I’ve seen kids in a Montessori classroom put away dishes that still have soap bubbles. The teachers comes around after class to rewash/re-rinse. This doesn’t work at home where I’m running around doing 3 things at once usually. I can’t have dirty dishes that I don’t know who washed and re-wash. So the leveled approach, where I stand by and watch my kid show me they’ve master a skill before I let them free, works better for me.
Thumper has graduated from this approach. She first just cooked, then was allowed to operate the stove, and recently, is responsible for the whole cooking process without me watching. I now am happy to let her just look at new recipes and make it herself. Grocery shopping and budget management to the cooking process will be taught next.
2. Introduce only one dish at a time
Here’s another reason why we don’t have a stack of laminated recipes. I realized I didn’t really want a stack of recipes for kids to just go read and make.
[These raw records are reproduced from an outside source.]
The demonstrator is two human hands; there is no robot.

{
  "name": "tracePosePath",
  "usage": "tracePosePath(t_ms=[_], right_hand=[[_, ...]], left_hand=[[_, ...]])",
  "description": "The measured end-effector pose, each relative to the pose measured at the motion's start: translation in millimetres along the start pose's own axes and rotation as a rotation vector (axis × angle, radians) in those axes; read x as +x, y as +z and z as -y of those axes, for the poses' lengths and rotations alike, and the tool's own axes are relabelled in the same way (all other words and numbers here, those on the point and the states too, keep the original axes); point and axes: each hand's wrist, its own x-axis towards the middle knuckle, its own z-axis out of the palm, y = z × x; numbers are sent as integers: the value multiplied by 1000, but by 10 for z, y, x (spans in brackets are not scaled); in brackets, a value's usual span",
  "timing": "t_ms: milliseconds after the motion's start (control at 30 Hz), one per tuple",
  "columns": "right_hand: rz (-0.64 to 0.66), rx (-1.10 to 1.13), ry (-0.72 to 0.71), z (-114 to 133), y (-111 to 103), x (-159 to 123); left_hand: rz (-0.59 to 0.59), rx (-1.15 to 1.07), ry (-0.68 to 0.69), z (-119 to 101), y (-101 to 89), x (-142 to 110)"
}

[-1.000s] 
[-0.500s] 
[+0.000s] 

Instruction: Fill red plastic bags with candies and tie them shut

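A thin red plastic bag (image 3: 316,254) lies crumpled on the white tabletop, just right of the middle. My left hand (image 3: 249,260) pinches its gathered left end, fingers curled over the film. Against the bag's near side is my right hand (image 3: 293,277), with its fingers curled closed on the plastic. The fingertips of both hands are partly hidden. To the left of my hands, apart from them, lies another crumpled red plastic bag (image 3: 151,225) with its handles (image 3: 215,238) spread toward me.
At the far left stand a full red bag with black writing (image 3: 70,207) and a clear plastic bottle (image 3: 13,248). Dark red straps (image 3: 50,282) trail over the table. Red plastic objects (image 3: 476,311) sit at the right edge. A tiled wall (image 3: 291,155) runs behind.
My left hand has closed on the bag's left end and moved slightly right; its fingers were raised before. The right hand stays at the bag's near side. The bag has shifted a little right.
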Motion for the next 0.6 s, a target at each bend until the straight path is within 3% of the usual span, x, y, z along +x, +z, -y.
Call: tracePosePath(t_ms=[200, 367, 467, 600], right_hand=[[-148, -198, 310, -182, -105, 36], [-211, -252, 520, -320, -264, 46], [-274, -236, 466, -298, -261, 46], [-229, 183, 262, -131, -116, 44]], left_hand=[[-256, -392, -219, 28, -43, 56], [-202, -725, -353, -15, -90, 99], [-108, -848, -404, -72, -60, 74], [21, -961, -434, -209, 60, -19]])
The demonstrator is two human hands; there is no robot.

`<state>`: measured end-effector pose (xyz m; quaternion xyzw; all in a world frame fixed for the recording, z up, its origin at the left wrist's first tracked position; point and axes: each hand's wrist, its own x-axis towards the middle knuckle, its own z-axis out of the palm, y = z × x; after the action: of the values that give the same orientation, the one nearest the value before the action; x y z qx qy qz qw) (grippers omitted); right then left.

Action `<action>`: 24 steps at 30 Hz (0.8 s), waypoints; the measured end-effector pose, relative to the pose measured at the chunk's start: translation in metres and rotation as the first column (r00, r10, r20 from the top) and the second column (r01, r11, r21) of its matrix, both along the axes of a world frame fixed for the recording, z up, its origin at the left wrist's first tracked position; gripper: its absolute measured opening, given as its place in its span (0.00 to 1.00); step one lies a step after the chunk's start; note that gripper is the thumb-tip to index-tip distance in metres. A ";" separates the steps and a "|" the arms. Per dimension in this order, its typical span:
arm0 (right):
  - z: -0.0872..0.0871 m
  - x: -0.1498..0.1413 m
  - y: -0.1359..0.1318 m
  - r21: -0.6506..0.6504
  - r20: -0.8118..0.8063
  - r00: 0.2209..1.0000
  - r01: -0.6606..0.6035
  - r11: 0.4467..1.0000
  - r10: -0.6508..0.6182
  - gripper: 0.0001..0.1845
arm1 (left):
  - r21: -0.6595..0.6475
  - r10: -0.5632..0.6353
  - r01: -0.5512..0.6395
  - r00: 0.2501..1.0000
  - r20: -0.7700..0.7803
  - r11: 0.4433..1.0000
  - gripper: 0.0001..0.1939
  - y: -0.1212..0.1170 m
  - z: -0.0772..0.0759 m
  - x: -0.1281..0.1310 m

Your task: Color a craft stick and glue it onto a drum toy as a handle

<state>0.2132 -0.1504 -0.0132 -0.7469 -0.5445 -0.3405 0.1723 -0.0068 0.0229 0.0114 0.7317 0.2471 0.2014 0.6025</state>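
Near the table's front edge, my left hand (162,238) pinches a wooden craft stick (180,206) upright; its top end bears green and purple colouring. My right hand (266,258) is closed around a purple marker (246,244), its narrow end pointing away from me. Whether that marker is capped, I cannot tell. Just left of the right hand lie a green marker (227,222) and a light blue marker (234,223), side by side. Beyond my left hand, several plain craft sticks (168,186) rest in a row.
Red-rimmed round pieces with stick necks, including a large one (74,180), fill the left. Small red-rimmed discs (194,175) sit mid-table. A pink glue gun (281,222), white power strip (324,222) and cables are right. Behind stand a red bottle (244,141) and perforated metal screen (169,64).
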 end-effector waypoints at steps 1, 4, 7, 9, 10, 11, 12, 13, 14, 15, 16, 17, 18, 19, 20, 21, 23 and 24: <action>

As part of the graduated approach, I also make sure the kids have mastered one recipe before they move on to the rest. I don’t have time to clean up after them so it is better for me they learn how I like to operate the kitchen at home.
In addition, the recipes we use at home are not all adapted simple easy to make recipes for a classroom, but rather just things we would make and eat. I do try to find age appropriate recipes when I can. But breaking up the steps kind of allow us to introduce harder recipes earlier. These sometimes are more complicated and multi-stepped.